= BRIEF =
Word for word, restate the lines of the listing below from the line with "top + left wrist" through the line with "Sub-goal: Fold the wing", and do not include the pictures.

= RECORDS SUPPLIED =
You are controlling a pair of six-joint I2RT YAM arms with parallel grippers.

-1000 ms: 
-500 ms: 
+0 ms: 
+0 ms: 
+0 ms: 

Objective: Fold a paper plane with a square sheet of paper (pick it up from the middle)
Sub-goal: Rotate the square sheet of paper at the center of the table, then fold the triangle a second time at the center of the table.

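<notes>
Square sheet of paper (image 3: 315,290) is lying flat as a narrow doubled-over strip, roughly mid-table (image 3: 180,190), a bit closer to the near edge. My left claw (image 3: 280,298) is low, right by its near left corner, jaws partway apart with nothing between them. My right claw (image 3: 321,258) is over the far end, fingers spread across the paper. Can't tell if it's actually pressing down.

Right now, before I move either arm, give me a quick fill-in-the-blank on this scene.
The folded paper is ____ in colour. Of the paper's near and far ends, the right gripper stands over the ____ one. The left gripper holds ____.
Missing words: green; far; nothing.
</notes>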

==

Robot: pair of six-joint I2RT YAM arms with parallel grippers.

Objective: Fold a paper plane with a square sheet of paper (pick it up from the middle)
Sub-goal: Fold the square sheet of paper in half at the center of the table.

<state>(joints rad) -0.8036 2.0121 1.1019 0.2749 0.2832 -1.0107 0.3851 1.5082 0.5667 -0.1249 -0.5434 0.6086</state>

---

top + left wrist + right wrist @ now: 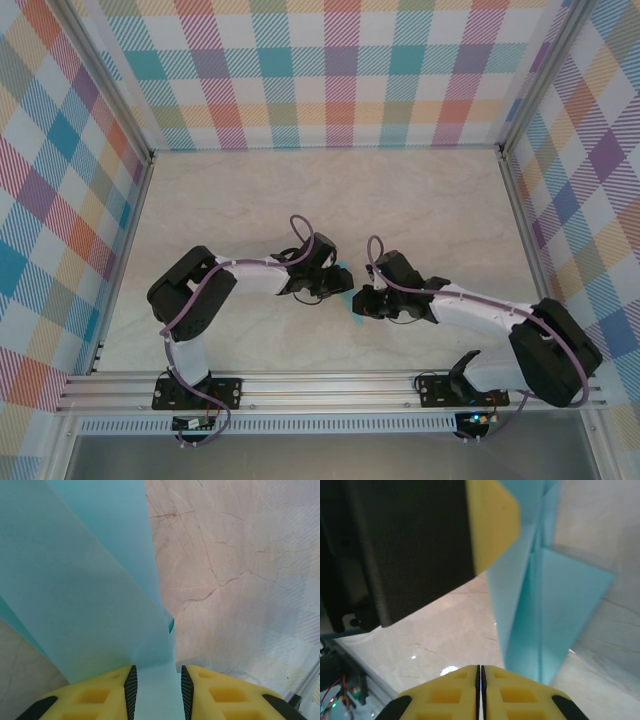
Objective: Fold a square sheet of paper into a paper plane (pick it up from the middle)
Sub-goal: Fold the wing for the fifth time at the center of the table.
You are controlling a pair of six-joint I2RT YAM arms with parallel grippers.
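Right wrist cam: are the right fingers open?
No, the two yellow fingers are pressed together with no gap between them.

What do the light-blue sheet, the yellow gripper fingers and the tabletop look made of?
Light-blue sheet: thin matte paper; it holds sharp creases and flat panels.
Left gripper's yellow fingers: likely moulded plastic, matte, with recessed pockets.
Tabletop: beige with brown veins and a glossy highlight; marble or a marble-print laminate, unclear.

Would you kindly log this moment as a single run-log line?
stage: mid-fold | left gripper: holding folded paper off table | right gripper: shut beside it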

= SOLUTION TO THIS TASK =
top + left wrist + right wrist @ now: 
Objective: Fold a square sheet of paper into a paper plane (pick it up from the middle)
Sub-goal: Fold the wing for the fifth time at the center of the table.

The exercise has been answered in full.